## Work request:
Starting at the first line of the data, print every line up to and including the one with "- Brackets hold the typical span", but no pictures.

## Recorded information:
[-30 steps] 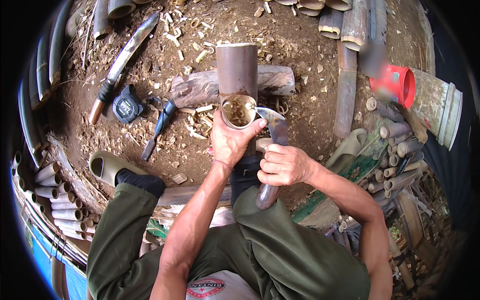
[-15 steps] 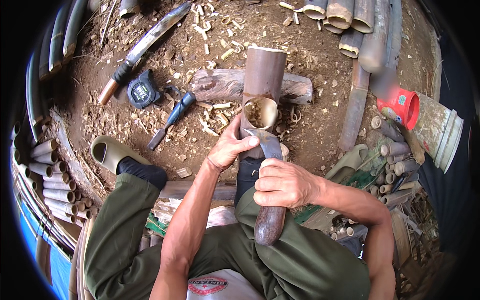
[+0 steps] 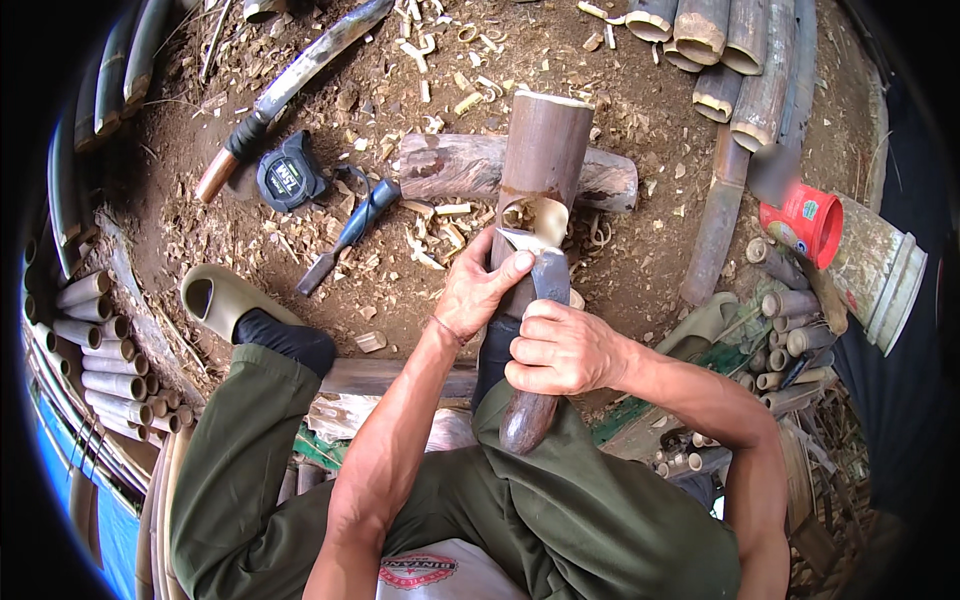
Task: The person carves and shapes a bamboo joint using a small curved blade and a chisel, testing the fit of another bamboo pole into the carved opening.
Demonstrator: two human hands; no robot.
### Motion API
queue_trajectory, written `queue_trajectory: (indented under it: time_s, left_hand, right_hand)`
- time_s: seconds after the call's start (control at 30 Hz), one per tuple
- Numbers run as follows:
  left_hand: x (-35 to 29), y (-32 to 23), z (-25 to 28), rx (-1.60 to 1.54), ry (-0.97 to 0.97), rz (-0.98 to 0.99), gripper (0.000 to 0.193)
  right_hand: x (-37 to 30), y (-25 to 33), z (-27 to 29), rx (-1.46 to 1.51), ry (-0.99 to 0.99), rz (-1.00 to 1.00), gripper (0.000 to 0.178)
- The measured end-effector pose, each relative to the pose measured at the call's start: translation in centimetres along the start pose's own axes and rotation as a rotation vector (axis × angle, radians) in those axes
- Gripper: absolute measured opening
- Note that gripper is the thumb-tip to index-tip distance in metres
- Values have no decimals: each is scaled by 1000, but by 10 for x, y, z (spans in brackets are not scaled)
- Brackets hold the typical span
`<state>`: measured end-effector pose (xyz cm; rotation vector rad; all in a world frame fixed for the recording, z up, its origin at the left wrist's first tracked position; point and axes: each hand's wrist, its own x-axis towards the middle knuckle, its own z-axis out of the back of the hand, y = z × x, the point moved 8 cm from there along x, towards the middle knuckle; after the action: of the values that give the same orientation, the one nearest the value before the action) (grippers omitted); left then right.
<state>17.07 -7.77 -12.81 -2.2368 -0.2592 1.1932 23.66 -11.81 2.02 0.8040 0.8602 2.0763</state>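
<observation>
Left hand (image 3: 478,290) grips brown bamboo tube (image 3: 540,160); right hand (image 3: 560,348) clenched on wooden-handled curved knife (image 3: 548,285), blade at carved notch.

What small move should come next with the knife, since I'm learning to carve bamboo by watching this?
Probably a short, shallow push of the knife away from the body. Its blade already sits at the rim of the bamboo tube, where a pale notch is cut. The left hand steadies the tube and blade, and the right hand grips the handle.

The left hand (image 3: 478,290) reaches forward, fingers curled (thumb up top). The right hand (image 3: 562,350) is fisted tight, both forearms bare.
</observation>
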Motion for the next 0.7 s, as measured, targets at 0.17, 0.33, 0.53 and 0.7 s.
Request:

## Result of the task:
[-30 steps] 
[-15 steps] 
[+0 steps] 
Task: The person carves and shapes a bamboo joint using a small curved blade and a chisel, testing the fit of another bamboo pole into the carved opening.
Demonstrator: two human hands; no robot.
### Motion API
queue_trajectory, written `queue_trajectory: (indented under it: time_s, left_hand, right_hand)`
- time_s: seconds after the call's start (control at 30 Hz), one per tuple
- Numbers run as follows:
  left_hand: x (-35 to 29), y (-32 to 23), z (-25 to 28), rx (-1.60 to 1.54), ry (-0.97 to 0.97), rz (-0.98 to 0.99), gripper (0.000 to 0.193)
  right_hand: x (-37 to 30), y (-25 to 33), z (-27 to 29), rx (-1.46 to 1.51), ry (-0.99 to 0.99), rz (-1.00 to 1.00), gripper (0.000 to 0.178)
- The measured end-effector pose, each relative to the pose measured at the call's start: translation in centimetres along the start pose's own axes and rotation as a rotation vector (axis × angle, radians) in those axes
- Gripper: absolute measured opening
- Note that gripper is the thumb-tip to index-tip distance in metres
- Values have no decimals: each is scaled by 1000, but by 10 for x, y, z (spans in brackets are not scaled)
- Brackets hold the typical span

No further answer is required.